Due to my role as the Creation Care Specialist for our organization, the first two weeks of November I (Ben) am planning to go to La Paz, Mexico for some important talks with an international Christian conservation organization (A Rocha) and our local TEAM missionary who has started a non-profit organization called "Reconciliamar". This name is an amalgam of the Spanish words "reconciliation" and "love". It's what we do in La Paz, bringing reconciliation to the people there and to the local creation through the love of Jesus. They use adventures on the sea to transform lives. People that would never set foot in a church building are now hearing the gospel and becoming Christ-followers because we love people and care about the place they live!
While there, we will explore how Reconciliamar (our TEAM ministry effort) and A Rocha might work together to see God glorified and the people and place of La Paz, Mexico be transformed by the love of Christ. Some of the key objectives we have during this time are the following:
Objective 1: Examine Christian hope in the context of marine protected areas.
Objective 2: Examine potential marine conservation and research projects.
Objective 3: Meet with local officials and scientists to facilitate the work of Reconciliamar.
Objective 4: Examine the faith literature of the ocean and determine if Reconciliamar and A Rocha can partner to further our understanding and application of Biblical knowledge on the ocean.

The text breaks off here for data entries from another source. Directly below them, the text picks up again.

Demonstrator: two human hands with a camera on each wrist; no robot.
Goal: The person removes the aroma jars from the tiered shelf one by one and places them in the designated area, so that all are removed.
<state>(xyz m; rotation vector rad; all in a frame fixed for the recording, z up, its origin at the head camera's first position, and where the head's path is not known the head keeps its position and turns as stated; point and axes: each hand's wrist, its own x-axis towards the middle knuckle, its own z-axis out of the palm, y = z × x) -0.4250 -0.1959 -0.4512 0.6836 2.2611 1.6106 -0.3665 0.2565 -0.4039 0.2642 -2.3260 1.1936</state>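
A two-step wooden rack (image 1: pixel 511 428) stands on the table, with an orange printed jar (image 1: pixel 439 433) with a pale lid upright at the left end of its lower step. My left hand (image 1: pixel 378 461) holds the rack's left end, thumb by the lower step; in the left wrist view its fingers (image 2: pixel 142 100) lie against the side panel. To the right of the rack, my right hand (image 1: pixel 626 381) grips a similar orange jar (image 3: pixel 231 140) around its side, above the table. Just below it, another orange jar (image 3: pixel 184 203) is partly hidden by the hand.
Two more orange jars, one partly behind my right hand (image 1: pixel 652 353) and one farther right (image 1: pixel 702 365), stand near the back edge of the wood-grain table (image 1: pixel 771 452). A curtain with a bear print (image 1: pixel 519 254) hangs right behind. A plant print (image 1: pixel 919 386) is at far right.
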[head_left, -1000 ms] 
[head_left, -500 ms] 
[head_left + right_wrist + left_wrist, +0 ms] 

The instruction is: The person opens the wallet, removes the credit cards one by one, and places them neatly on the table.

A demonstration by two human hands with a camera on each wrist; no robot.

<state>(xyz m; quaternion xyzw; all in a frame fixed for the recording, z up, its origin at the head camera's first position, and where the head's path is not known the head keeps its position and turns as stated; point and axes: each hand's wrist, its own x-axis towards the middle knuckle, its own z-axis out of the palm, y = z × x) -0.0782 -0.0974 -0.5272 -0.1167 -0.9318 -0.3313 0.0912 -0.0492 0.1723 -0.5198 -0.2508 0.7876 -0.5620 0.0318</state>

We will be meeting with local scientists, government officials, fishermen and others who make their living off the sea. We will also be involving folks who are already part of Reconciliamar and spending time at sea with them on different projects. Based on my role and training/background, I already spend time having these discussions via skype or phone calls with other potential partners around the world, but it will be great to be present in person in Mexico for these talks.
As a friend of mine (Ed Brown) has written in his book Our Father's World:
"When a church professes to love its neighbors, but doesn't care about the water or trees, those neighbors can hardly be criticized for questioning the sincerity of that love. Ignoring creation care issues results in a deep disconnect that undermines efforts to reach our communities.
A church that is active in caring for all of creation will be appreciated and will find genuine and increasing respect for its message of eternal redemption." (p.125).
We want to be that church in La Paz, Mexico, but also here in the US and around the world.
What has been your experience in your community and with your church?